Anxiety is one of the most common mental health conditions caused by and heightened due to racism, Dr. Chapple said, which often causes people to overthink situations. For example, if someone is in the process of searching for a job, they may experience thoughts such as whether or not they will get a call back from a recruiter or whether the reason they didn’t get the job was because of their name, appearance, or characteristics that make them who they are. “The anxiety points to the constantly thinking about defending yourself or the constantly thinking about the what if,” she further explained.

Trauma is the next step above anxiety because it gets to a point in which you are so hypervigilant that you can’t really function on anything else,” Dr. Chapple explained. When people are experiencing trauma due to racism, they often change the ways in which they do things to avoid discomfort or simply avoid doing things because they don’t want to deal with it. For example, someone may not like their job but at the same time, they won’t look for a new one because it can feel overwhelming or too great of a burden. Some people may also become short or irritable, which is also a marker of depression. Even if someone may not have experienced an act of racism or discrimination, Dr. Chapple further explained that witnessing others be discriminated against or mistreated ends up personally affecting us and is racial trauma.

Depression is another mental condition people who have experienced racism may experience. Markers of depression are overeating, undereating, sleeping too much, the inability to sleep, and a general feeling of sadness, Dr. Chapple explained. For some, body aches, tension, and irritability (especially in Black people and people of color) will arise.

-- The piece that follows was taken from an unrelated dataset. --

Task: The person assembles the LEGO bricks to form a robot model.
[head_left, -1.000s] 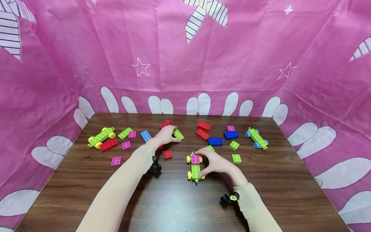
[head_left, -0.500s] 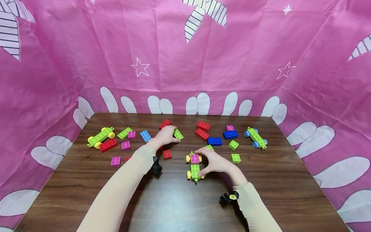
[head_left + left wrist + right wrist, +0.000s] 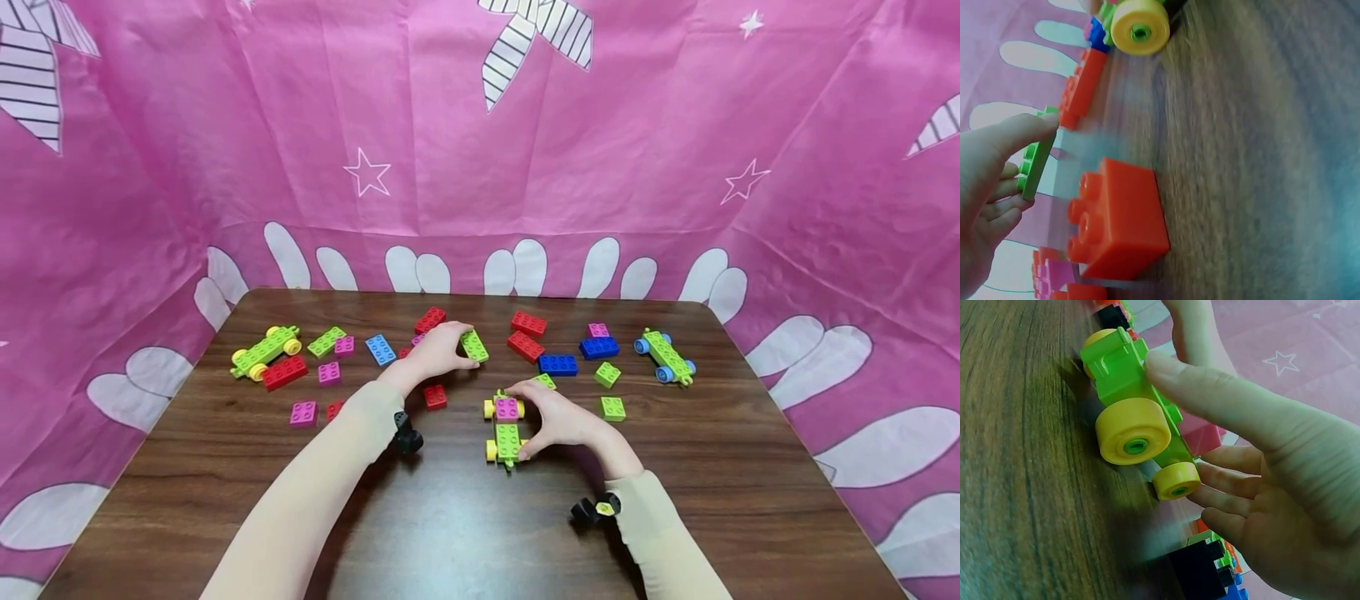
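Observation:
My left hand [image 3: 437,351] pinches a flat lime-green building brick [image 3: 474,346] between thumb and fingers. In the left wrist view that brick [image 3: 1037,164] is tilted and seems to be off the table. My right hand [image 3: 561,418] grips a lime-green toy car base [image 3: 507,443] with yellow wheels, the thumb at its near end and the fingers at its far end. On the far end of this base sits a pink brick [image 3: 507,408]. The right wrist view shows the thumb against the base [image 3: 1124,374] and two near yellow wheels. A small red brick [image 3: 435,397] lies below my left hand.
Another car base [image 3: 266,352] with yellow wheels stands at the left, one with blue wheels [image 3: 664,357] at the right. Red bricks [image 3: 527,347], blue bricks [image 3: 558,365], small green bricks [image 3: 612,408] and pink bricks [image 3: 303,413] lie around the brown table [image 3: 450,533].
My left hand has shifted slightly right with the green brick, uncovering a pink brick behind it. My right hand and the car base have stayed in place.

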Demonstrator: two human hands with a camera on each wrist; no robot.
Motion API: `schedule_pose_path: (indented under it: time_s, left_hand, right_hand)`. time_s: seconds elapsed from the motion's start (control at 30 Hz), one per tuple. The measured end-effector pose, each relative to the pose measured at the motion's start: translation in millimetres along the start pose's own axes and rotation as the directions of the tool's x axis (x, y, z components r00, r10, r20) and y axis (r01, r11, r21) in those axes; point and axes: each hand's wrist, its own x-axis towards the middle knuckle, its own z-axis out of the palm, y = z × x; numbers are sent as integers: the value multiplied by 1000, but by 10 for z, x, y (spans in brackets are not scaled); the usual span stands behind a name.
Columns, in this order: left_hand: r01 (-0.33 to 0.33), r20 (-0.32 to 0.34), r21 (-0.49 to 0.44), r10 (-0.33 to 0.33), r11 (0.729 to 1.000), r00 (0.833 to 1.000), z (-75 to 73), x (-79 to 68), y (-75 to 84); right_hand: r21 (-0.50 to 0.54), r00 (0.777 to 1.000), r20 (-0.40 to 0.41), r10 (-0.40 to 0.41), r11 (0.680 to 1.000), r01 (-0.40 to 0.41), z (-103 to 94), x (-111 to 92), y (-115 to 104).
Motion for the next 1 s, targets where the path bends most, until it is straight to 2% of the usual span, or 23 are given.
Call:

“There are ways in which our society is set up institutionally that may be racist that will add to high blood pressure, heart disease, diabetes – all of these things,” Dr. Chapple stated. “But specifically, there are characteristics about how we have to govern ourselves in society that has really, really caused an uptick in depression, anxiety, and trauma-related symptoms,” Dr. Chapple explained.

How to Survive in a Racist Society

There isn’t a perfect way to cope when you’ve experienced racism, but Crawford and Dr. Chapple shared their advice on how to improve your emotional and physical well-being.

“Try to limit consumption of news and social media, and set boundaries and mute or block people who cause undue stress.”

“I think the first step is really acknowledging it with intention,” Crawford said. It’s also important to be honest with your feelings and whenever possible, be truthful about how you are doing and what you need, Dr. Chapple said. She also recommends creating a self-care routine consisting of, but not limited to, meditation, grounding activities, yoga, stretching, and breathwork to calm the body and mind.

In addition to practicing emotional self-care, “Try to limit consumption of news and social media, and set boundaries and mute or block people who cause undue stress,” Dr. Chapple said. “Create those boundaries for yourself, because continuously seeing all of this racial violence is not healthy, and we’re actually being destigmatized to it as folk of color, which is even more concerning because that just means we’re holding onto the trauma to pass it down to the next generation,” Crawford added.

Engaging in life-affirming activities like playing games, working on puzzles, watching movies, exercising, gardening, and taking naps can also help relieve stress, Dr. Chapple said. It’s also imperative you process your feelings by speaking to a therapist, a spiritual advisor, or emotionally safe friends and family. And when you do, allow yourself to be vulnerable and resist the urge to minimize your feelings, Dr. Chapple advised.

Racism won’t be eradicated overnight, and these are just a few ways to improve your mental health and well-being while navigating a racist society. Although racism is woven into the fabric of society, Crawford stressed the importance of critiquing that narrative because “while it’s always been present, it’s also important for us to start our healing so that we’re not passing this on to the next generation.”